Minnesota lawmakers face an April 1 deadline to extend a program credited with stabilizing health care premiums on the state's insurance marketplace.
The GOP-led Senate and Democrats in the House have passed legislation to try to meet that deadline, worried about the possibility of premiums spiking while inflation and rising costs are already hitting Minnesota households. But the two sides disagree on how much money to funnel toward the state's reinsurance program, which was created as a temporary fix to spiking premiums.
"Five years later, we've not come up with a workable alternative," said Rep. Zack Stephenson, DFL-Coon Rapids, sponsor of the House reinsurance bill. "We have a choice to make: Do we walk away from the reinsurance program and risk seeing premiums suddenly increase?"
The deadline is putting into sharp focus the diverging views on how to make health care more affordable in the state.

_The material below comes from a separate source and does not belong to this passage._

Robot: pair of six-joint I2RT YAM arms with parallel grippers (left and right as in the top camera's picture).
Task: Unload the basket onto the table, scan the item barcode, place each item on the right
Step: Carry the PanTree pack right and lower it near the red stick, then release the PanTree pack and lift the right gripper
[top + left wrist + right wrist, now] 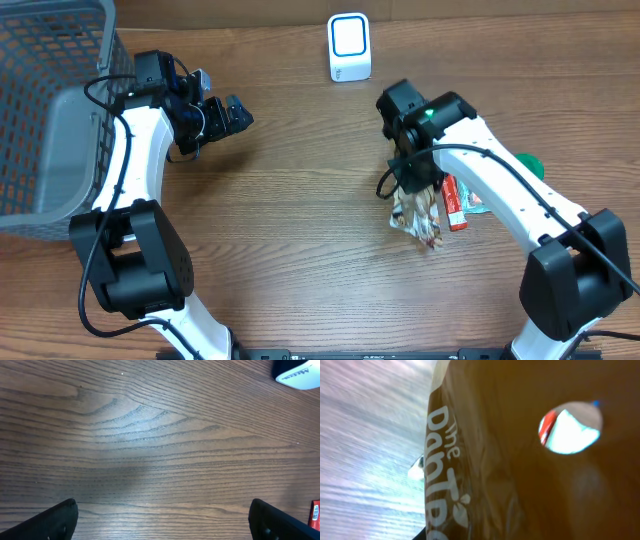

Democrats want to allow more people to buy into a state coverage program for low-income Minnesotans, while Republicans propose more than $1 billion for reinsurance over the next five years.
"This is a Band-Aid on something that has been disastrous for the state of Minnesota, and I want to call to everyone's attention to the fact that Democrats created the problem because that disaster was Obamacare," said House Minority Leader Kurt Daudt, R-Crown, who helped broker the deal to establish reinsurance.
"That's what hurt so many Minnesotans, by raising their premiums, and beyond that, raising their deductibles to levels that were unaffordable."
Passed in 2017, reinsurance was designed as a way to help health insurers cover some of the most expensive medical bills from enrollees on the individual marketplace.
The move came after several years of big rate hikes and an insurance marketplace on the verge of collapse. Some counties only had coverage from a single health plan. Since then, more than a dozen other states have set up reinsurance programs to stabilize their individual insurance marketplaces.